__Directions for this task__: Both the line containing "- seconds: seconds" and the line containing "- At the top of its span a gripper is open" belong to the span. Output exactly that span from the listing below, and nothing outside it.

Segment Start: Supplied data

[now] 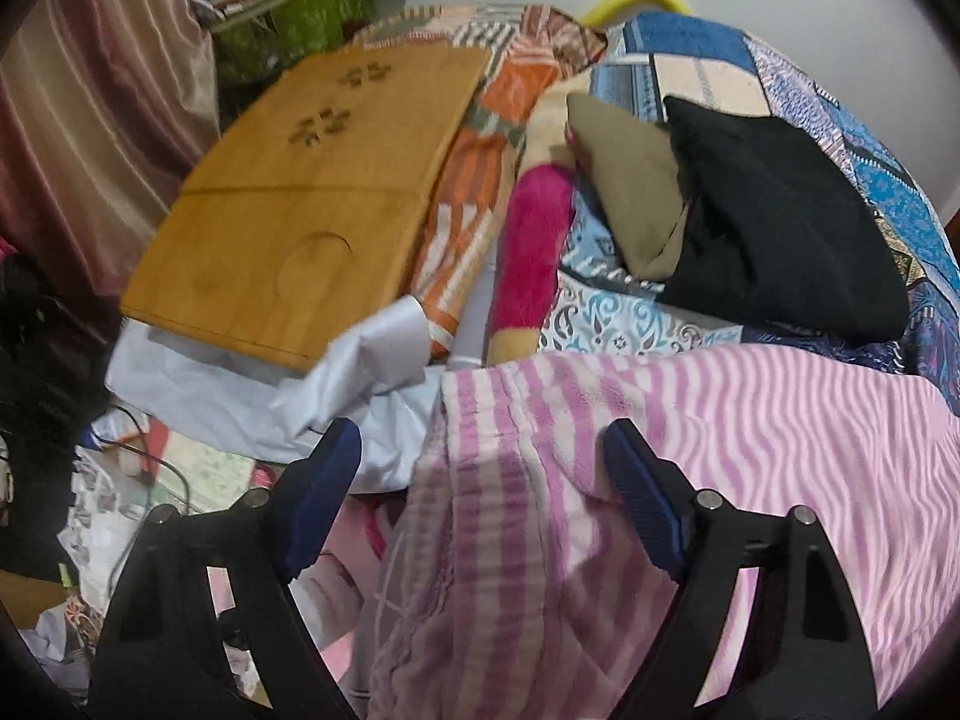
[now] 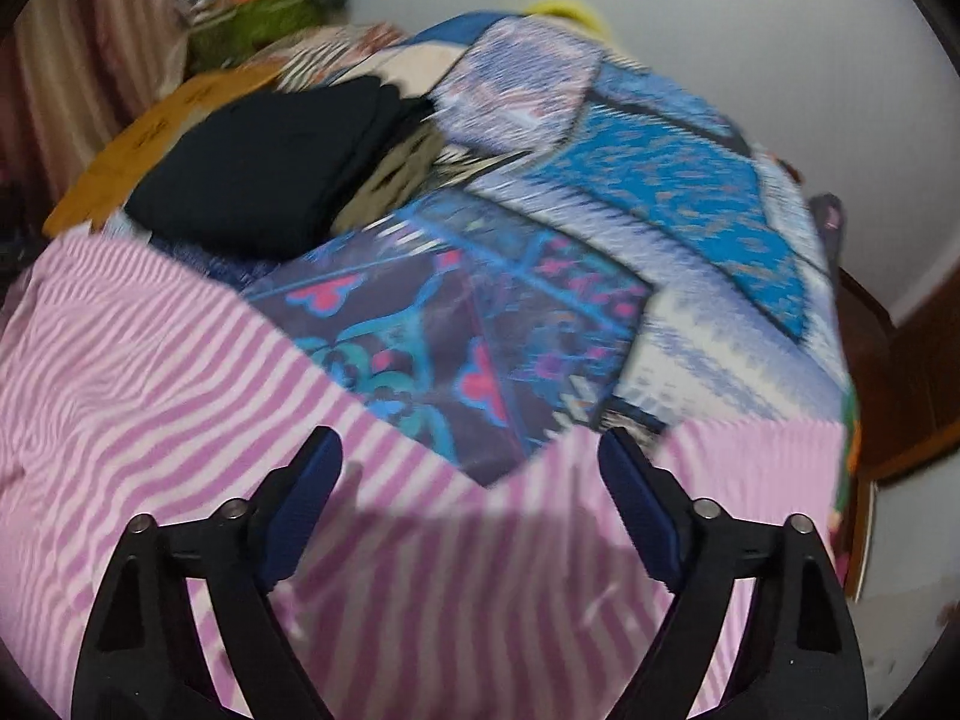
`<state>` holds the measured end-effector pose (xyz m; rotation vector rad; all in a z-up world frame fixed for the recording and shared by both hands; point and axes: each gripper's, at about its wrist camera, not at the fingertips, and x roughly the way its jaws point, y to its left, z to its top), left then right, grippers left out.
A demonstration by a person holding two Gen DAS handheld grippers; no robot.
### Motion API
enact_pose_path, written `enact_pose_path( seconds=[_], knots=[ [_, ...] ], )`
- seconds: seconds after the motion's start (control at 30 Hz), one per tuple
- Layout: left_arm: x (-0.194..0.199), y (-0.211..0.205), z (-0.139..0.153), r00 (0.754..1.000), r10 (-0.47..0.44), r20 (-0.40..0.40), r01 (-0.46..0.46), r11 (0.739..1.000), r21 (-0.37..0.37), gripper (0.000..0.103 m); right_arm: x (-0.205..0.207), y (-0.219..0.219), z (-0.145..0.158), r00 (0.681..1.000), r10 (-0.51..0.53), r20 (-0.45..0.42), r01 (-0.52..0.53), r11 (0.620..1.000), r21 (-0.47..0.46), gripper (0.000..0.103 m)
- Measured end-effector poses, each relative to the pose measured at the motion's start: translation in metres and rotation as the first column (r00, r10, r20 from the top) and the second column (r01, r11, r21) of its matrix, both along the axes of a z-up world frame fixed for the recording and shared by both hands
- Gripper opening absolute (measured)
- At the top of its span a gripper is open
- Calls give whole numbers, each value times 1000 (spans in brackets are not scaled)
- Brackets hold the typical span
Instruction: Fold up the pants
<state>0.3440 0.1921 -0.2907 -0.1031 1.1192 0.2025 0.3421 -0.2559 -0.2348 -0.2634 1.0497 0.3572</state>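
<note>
Pants: the pink-and-white striped fleece pants (image 1: 750, 420) lie spread on the bed. The cloth looks soft and fuzzy, with wavy stripes. In the left wrist view one end of them hangs over the edge of the bed in loose folds. In the right wrist view the striped cloth (image 2: 150, 360) covers the near part of the bed.
Left gripper: the black left gripper with blue ribbed pads (image 1: 480, 456) has its jaws spread wide. It is above the hanging end of the pants, and nothing is pinched between the pads.
Right gripper: the black right gripper with blue pads (image 2: 471, 468) is also spread wide, over flat striped cloth, and it pinches nothing.
Bedcover: a patchwork bedcover in blue, purple and white prints (image 2: 660, 192) lies under the pants. It looks thin and smooth.
Folded clothes: a folded black garment (image 1: 780, 222) lies on a folded khaki garment (image 1: 624, 174), behind the pants.
Board: a flat rectangular bamboo board (image 1: 300, 192) has a round hollow and cut-out shapes.
Pale cloth: a crumpled pale blue cloth (image 1: 270, 396) lies under the near edge of the board.
Blur: the right wrist view is blurred, so fine textures are unclear there.
</note>
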Motion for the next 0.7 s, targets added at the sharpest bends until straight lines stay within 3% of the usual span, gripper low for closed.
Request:
enact_pose_path(
  seconds=[0.1, 0.17, 0.23, 0.3, 0.37, 0.4, 0.43, 0.47, 0.53, 0.7],
  knots=[
    [8, 1, -11, 1000, -3, -19, 3, 1000, -20, 84, 8, 14, -11, 996, 73, -49, -73, 997, 14, 79],
    [11, 3, -15, 1000, -5, -27, 4, 999, -39, 83, 10, 23, -20, 990, 120, -79, -120, 993, 4, 67],
    [15, 5, -19, 999, -11, -38, 8, 998, -66, 79, 12, 29, -27, 985, 146, -91, -147, 989, -3, 65],
    [18, 6, -23, 998, -16, -53, 11, 996, -93, 66, 14, 28, -28, 983, 148, -112, -145, 989, 34, 57],
    [21, 5, -24, 998, -31, -57, 23, 992, -123, 54, 15, 26, -28, 976, 159, -149, -147, 985, 92, 38],
    [23, 3, -25, 998, -33, -59, 25, 993, -118, 50, 13, 26, -28, 974, 166, -154, -151, 983, 102, 37],
    [24, 0, -23, 998, -37, -54, 31, 994, -102, 48, 10, 29, -28, 973, 174, -149, -161, 982, 96, 30],
    [25, -2, -22, 998, -41, -50, 36, 995, -89, 39, 7, 31, -28, 971, 186, -148, -173, 980, 99, 21],
    [27, -6, -17, 998, -45, -39, 43, 998, -50, 35, 4, 35, -28, 967, 197, -158, -179, 976, 120, 9],
    [28, -13, 1, 999, -47, 9, 47, 998, 44, 28, 3, 42, -26, 974, 195, -117, -187, 979, 77, 5]
  ],
)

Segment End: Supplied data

__Completed task__:
- seconds: seconds after the motion's start (control at 30 Hz), one per tuple
- Layout: left_arm: x (-0.194..0.199), y (-0.211..0.205), z (-0.139..0.153), r00 (0.754..1.000), r10 (-0.47..0.44), r20 (-0.40..0.40), r01 (-0.46..0.46), r11 (0.739..1.000), r21 (-0.37..0.37), gripper (0.000..0.103 m); right_arm: x (-0.205..0.207), y (-0.219..0.219), z (-0.145..0.158), r00 (0.681..1.000), r10 (-0.51..0.53), r20 (-0.45..0.42), r01 (-0.52..0.53), r11 (0.620..1.000), r21 (-0.47..0.46), gripper (0.000..0.103 m)
- Measured end-effector poses, each relative to the pose measured at the motion's start: translation in metres and rotation as the first column (r00, r10, r20 from the top) and the second column (r01, r11, r21) of its matrix, both along the axes of a z-up world frame fixed for the recording and shared by both hands
- Gripper opening absolute (measured)
- At the top of its span a gripper is open

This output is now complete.